> WORK INSTRUCTIONS
Restate word for word the lines of the entries below, starting with the line that holds "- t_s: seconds" and ending with the line that holds "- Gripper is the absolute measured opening", and no others.

> SUPPLIED DATA

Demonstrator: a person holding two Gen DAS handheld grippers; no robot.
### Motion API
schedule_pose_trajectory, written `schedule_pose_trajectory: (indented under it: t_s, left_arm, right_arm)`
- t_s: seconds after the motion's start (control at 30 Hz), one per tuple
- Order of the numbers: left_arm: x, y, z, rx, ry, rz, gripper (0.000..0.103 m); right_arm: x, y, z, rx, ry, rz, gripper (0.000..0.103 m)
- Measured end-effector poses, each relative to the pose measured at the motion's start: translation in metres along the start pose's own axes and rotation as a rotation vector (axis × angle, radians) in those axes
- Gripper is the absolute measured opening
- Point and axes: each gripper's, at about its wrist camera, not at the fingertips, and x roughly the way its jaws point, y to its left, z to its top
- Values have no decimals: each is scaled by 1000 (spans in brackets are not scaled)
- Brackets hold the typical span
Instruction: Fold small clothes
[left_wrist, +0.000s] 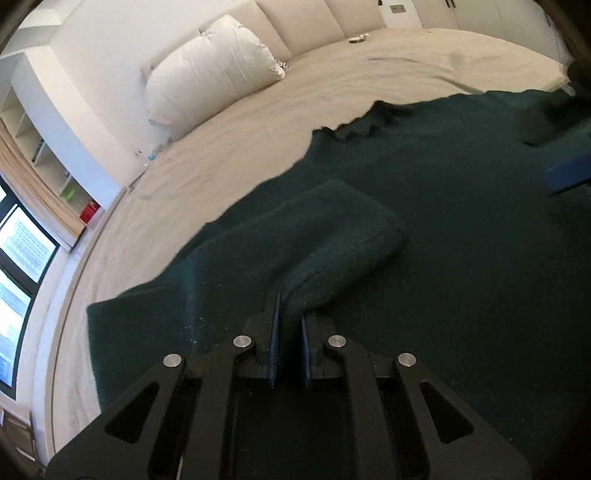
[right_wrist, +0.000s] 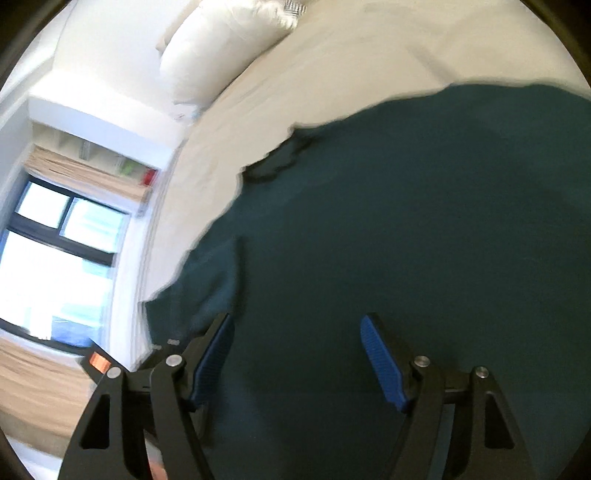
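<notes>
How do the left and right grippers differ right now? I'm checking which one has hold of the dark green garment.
The left gripper is shut on a sleeve of the dark green garment, folded over its body; the right gripper stands open, nothing between its blue pads. The left view is sharp, the right one blurred. Both are black with blue pads and hang over the garment on the beige bed sheet.

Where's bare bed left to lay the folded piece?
Bare sheet lies between the pillow and the green garment, and along the window-side edge. The near side is crowded: the garment covers it, with its sleeve pinched in the left gripper.
</notes>
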Motion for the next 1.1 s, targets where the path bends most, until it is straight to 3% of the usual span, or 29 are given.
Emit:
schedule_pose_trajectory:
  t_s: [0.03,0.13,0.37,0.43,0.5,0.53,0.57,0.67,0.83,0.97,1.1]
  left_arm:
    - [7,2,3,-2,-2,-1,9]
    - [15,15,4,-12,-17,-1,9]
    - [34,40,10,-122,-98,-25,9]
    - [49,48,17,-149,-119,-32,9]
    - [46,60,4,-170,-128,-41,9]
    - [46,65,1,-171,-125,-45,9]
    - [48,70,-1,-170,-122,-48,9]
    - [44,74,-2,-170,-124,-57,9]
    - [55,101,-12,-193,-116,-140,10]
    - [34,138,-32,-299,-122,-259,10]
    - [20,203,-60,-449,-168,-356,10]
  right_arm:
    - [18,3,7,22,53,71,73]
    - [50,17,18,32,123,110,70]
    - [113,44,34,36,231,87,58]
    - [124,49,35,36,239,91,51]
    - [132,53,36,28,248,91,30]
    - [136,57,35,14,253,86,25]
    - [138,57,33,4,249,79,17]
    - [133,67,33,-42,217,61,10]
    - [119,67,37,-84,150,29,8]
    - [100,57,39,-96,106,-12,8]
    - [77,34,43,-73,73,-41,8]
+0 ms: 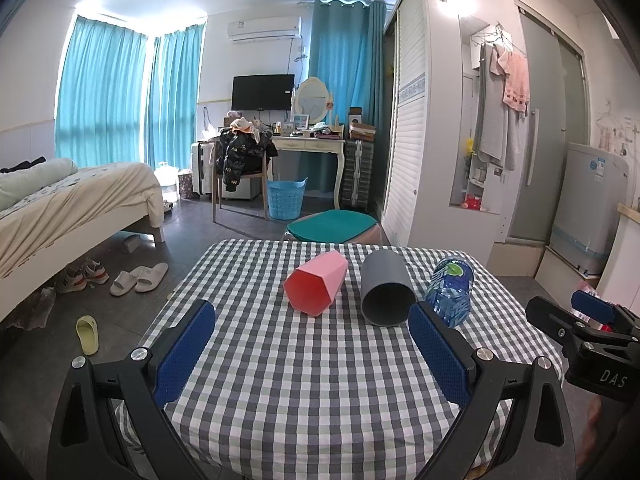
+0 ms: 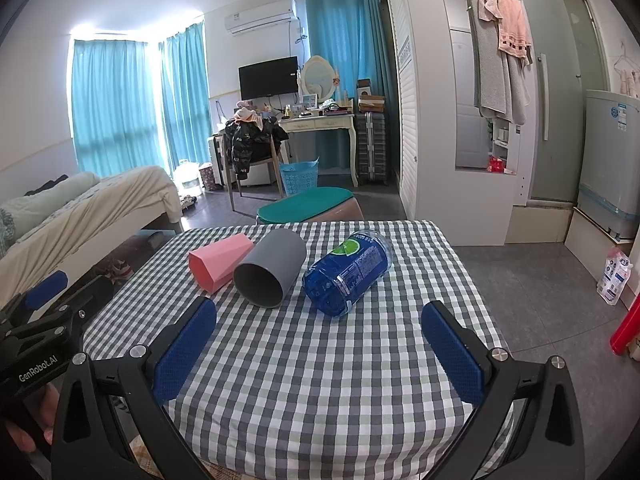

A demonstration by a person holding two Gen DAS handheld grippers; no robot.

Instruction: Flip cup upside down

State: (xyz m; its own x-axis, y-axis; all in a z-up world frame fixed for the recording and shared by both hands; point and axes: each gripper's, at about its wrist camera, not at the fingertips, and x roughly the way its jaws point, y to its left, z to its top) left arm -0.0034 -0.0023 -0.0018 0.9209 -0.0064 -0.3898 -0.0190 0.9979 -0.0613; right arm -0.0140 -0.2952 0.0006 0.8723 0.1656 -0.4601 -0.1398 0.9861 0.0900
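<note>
A pink hexagonal cup [image 1: 318, 287] lies on its side on the checked tablecloth [image 1: 312, 376], mouth toward me. A grey round cup [image 1: 386, 289] lies on its side to its right, mouth toward me. In the right wrist view the pink cup [image 2: 220, 261] and the grey cup [image 2: 272, 266] lie touching. My left gripper [image 1: 312, 350] is open and empty, just short of the cups. My right gripper [image 2: 320, 350] is open and empty, short of the grey cup and a bottle. The right gripper also shows at the right edge of the left wrist view [image 1: 588, 320].
A blue plastic water bottle [image 2: 348, 270] lies on its side right of the grey cup. A stool with a green cushion [image 1: 332, 224] stands behind the table. A bed [image 1: 72, 208] is to the left, a wardrobe [image 1: 432, 120] to the right. Slippers [image 1: 138, 278] lie on the floor.
</note>
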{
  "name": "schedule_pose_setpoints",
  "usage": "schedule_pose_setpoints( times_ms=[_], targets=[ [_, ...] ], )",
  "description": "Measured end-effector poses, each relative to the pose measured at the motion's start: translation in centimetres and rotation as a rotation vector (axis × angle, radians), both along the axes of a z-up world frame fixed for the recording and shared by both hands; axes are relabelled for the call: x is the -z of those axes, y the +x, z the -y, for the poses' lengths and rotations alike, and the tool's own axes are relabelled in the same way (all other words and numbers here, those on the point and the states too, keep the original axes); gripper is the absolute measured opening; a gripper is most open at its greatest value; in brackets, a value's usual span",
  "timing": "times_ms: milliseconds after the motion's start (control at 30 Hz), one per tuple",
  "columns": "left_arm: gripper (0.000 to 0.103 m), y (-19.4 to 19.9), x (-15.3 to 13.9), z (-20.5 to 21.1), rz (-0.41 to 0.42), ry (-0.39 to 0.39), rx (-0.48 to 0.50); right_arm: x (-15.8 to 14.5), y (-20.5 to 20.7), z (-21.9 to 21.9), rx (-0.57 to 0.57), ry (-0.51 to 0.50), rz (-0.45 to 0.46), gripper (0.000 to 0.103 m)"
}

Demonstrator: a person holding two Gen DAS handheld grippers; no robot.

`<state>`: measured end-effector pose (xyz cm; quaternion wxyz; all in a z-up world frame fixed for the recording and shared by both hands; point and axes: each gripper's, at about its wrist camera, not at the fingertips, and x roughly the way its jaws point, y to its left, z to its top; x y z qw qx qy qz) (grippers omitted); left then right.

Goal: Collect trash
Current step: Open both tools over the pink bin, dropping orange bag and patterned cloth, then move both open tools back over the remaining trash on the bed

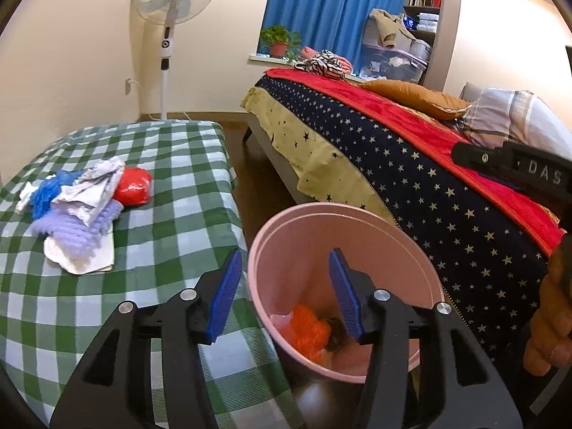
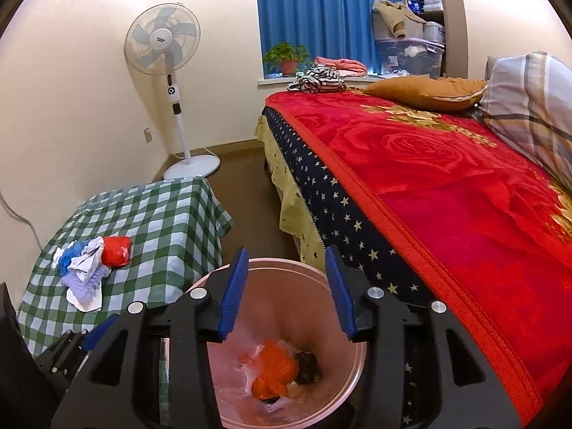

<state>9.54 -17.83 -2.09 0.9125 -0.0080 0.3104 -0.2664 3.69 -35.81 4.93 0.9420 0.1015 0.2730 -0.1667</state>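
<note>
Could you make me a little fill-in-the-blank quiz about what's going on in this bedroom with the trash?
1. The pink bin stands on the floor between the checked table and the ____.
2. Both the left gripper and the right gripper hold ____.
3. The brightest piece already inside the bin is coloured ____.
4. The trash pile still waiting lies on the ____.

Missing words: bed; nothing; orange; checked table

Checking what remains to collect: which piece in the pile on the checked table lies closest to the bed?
The red bag, at the pile's right end. The crumpled paper, blue piece and purple cloth lie further left.
</note>
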Motion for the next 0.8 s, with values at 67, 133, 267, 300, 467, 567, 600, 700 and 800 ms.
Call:
schedule_pose_setpoints(
  times_ms=[67, 133, 267, 300, 467, 567, 600, 700, 800],
  targets=[
    [0.050, -0.1, -0.3, -0.4, 0.005, -0.001, -0.005, 0.0, -0.2, -0.3, -0.010, -0.005, 0.005, 0.046],
    [0.050, -0.3, -0.6, -0.9, 0.012, -0.002, -0.011, -0.1, -0.3, -0.7, -0.021, -0.013, 0.010, 0.046],
    [0.050, -0.9, -1.4, -1.8, 0.029, -0.006, -0.023, -0.4, -0.7, -1.4, -0.040, -0.029, 0.021, 0.045],
    [0.050, -1.0, -1.6, -2.1, 0.031, -0.007, -0.027, -0.4, -0.8, -1.6, -0.045, -0.033, 0.023, 0.045],
    [0.050, -1.7, -2.3, -3.6, 0.048, -0.014, -0.049, -0.6, -1.2, -2.9, -0.065, -0.053, 0.024, 0.045],
    [0.050, -1.9, -2.6, -4.5, 0.053, -0.018, -0.065, -0.7, -1.3, -3.9, -0.081, -0.067, 0.025, 0.045],
    [0.050, -2.0, -2.7, -4.8, 0.055, -0.019, -0.069, -0.7, -1.3, -4.1, -0.086, -0.071, 0.025, 0.045],
    [0.050, -2.1, -3.0, -5.8, 0.059, -0.025, -0.086, -0.8, -1.3, -4.8, -0.099, -0.073, 0.028, 0.045],
    [0.048, -2.1, -3.1, -6.7, 0.062, -0.031, -0.104, -0.9, -1.1, -5.4, -0.112, -0.069, 0.030, 0.045]
  ],
)
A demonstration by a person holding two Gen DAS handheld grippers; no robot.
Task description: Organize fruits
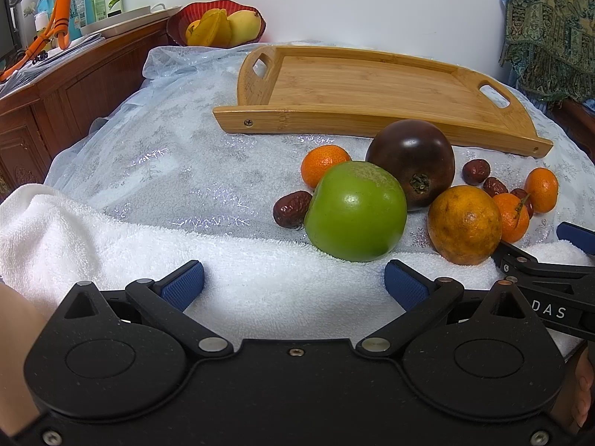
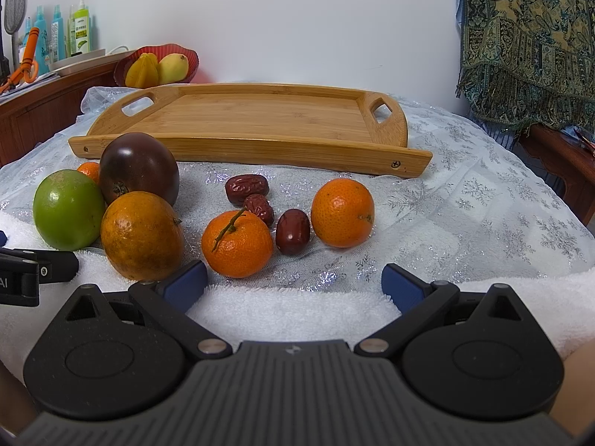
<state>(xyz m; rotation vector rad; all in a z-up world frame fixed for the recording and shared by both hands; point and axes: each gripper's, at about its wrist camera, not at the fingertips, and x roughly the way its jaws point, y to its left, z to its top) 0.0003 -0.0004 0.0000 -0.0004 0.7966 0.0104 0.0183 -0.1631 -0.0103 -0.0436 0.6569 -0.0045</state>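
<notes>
A green apple (image 1: 355, 211) (image 2: 68, 209), a dark purple fruit (image 1: 412, 161) (image 2: 138, 168), a large orange (image 1: 464, 224) (image 2: 142, 235), small mandarins (image 2: 237, 243) (image 2: 342, 212) (image 1: 324, 164) and several red dates (image 2: 292, 230) (image 1: 292, 209) lie on the lace cloth in front of an empty bamboo tray (image 1: 372, 85) (image 2: 260, 119). My left gripper (image 1: 293, 284) is open and empty, just short of the apple. My right gripper (image 2: 293, 282) is open and empty, just short of the stemmed mandarin; its fingers (image 1: 574, 236) show beside the large orange in the left wrist view.
A white towel (image 1: 111, 230) (image 2: 290, 308) lies along the near edge. A red bowl (image 1: 215, 22) (image 2: 156, 63) with yellow fruit stands behind the tray. A wooden cabinet (image 1: 55, 104) with bottles is at the left. A patterned cloth (image 2: 528, 37) hangs at the right.
</notes>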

> WRITTEN SOLUTION
- t_s: seconds after the motion's start (control at 30 Hz), one per tuple
- Order of the numbers: left_arm: x, y, z, rx, ry, rz, gripper (0.000..0.103 m); right_arm: x, y, z, rx, ry, rz, gripper (0.000..0.103 m)
- Measured end-effector poses, each relative to the pose measured at the motion's start: translation in metres along the start pose's own axes and rotation as a rotation vector (axis × angle, radians) in those axes
- Gripper is the absolute measured opening

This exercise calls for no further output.